1897 Founded by Herbert Watson Sullivan

1901 One of 3 suppliers to the Admiralty of an order for wireless telegraphy equipment, totaling 54 sets[1]

1922 Exhibitors at the 1922 Wireless Exhibition.[2]

1935 Logarithmic precision variable potentiometer at the Physical Society's exhibition[3]

1960s Acquired by Cambridge Instrument Co

1969 The Cambridge Instrument Company was sold to George Kent

1971 Much of the Evershed and Vignoles subsidiary of George Kent was acquired by Avo (part of Thorn Electrical Industries). Presumably Sullivans was part of this deal. Avo then wound up the St Mary Cray site and consolidated operations at Dover.



An account from an ex-employee during the 1950s-60s by Stewart Hawkins.

1962 HW Sullivan then was a firm of about 200 people, and with a few exceptions, most of them knew each other by their first names. The exceptions were when addressing the chief engineer Mr Griffiths, or the directors' family members. Also, younger employees would call their foreman and older engineers, Mr <Surname>

The Company manufactured high precision electrical standards of inductance, capacitance and resistance, and instruments called a 'bridge' for accurately measuring these three components.

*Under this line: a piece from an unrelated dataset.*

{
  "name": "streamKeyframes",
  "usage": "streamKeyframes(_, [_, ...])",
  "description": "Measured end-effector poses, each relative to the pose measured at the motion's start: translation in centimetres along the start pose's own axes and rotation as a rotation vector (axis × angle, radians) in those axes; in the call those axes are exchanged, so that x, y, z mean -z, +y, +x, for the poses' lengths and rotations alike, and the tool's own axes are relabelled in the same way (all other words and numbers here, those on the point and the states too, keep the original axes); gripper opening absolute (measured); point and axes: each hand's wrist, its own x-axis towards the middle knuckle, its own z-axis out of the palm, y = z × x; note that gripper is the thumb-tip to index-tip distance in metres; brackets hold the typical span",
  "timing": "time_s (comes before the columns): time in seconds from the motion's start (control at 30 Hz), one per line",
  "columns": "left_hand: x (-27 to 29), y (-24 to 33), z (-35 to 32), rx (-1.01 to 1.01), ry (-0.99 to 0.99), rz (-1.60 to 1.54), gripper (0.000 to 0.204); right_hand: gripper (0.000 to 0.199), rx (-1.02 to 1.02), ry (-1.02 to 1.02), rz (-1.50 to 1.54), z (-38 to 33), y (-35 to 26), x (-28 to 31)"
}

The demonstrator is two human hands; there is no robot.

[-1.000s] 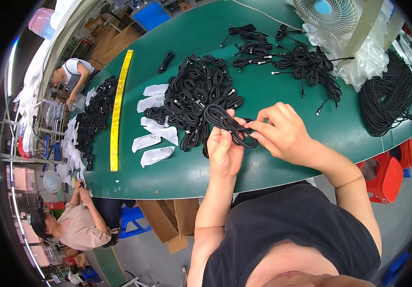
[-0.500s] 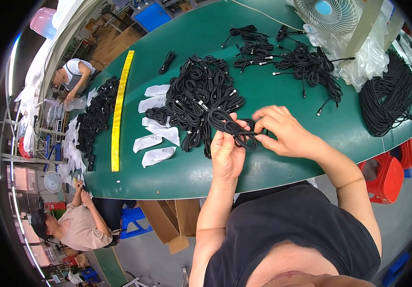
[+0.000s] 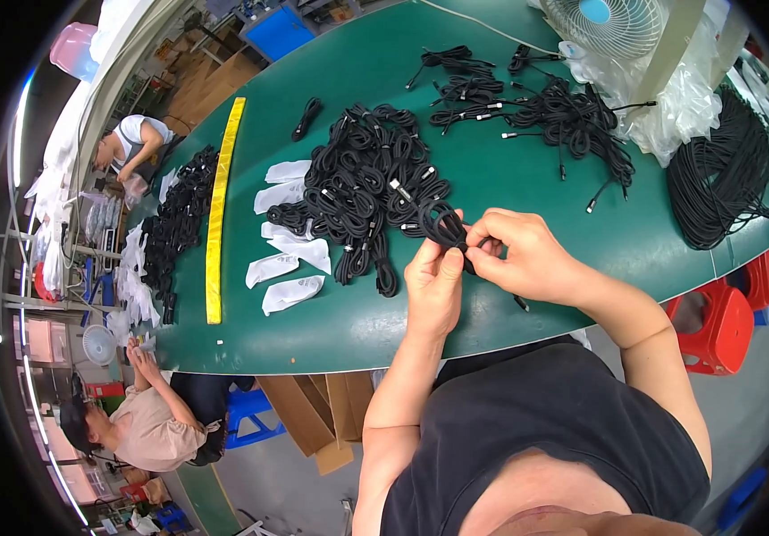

Sullivan's did virtually everything in-house, carpenters would make beautiful teak boxes to house instruments, a French polisher would add his finish, metal workers would cut and machine parts from steel, aluminium, copper, brass, phosphor bronze. The boxes for most large instruments would have an inner liner of copper to act as an electrical screen, and these would fit so perfectly, they often slid slowly down into the box under their own weight, pushing the air out as they went.

In-house trades included, carpentry, french-polishing, electro-plating, paint spraying, engraving, coil winding, and calibration of L,C and R standards. Resistance coils of manganin wire were wound onto copper, glass, ceramic, tufnol, (layers of silk lacquered and baked) formers. Air cored inductance coils were wound onto keramot (an early plastic) formers. Vanes for variable air capacitors were made by machining plates from sheets of aluminium, accurately cut with a router, and polished by hand. Spindles were made from gun-metal, top panels from either Keramot, (another early plastic) or aluminium which again were machined in-house.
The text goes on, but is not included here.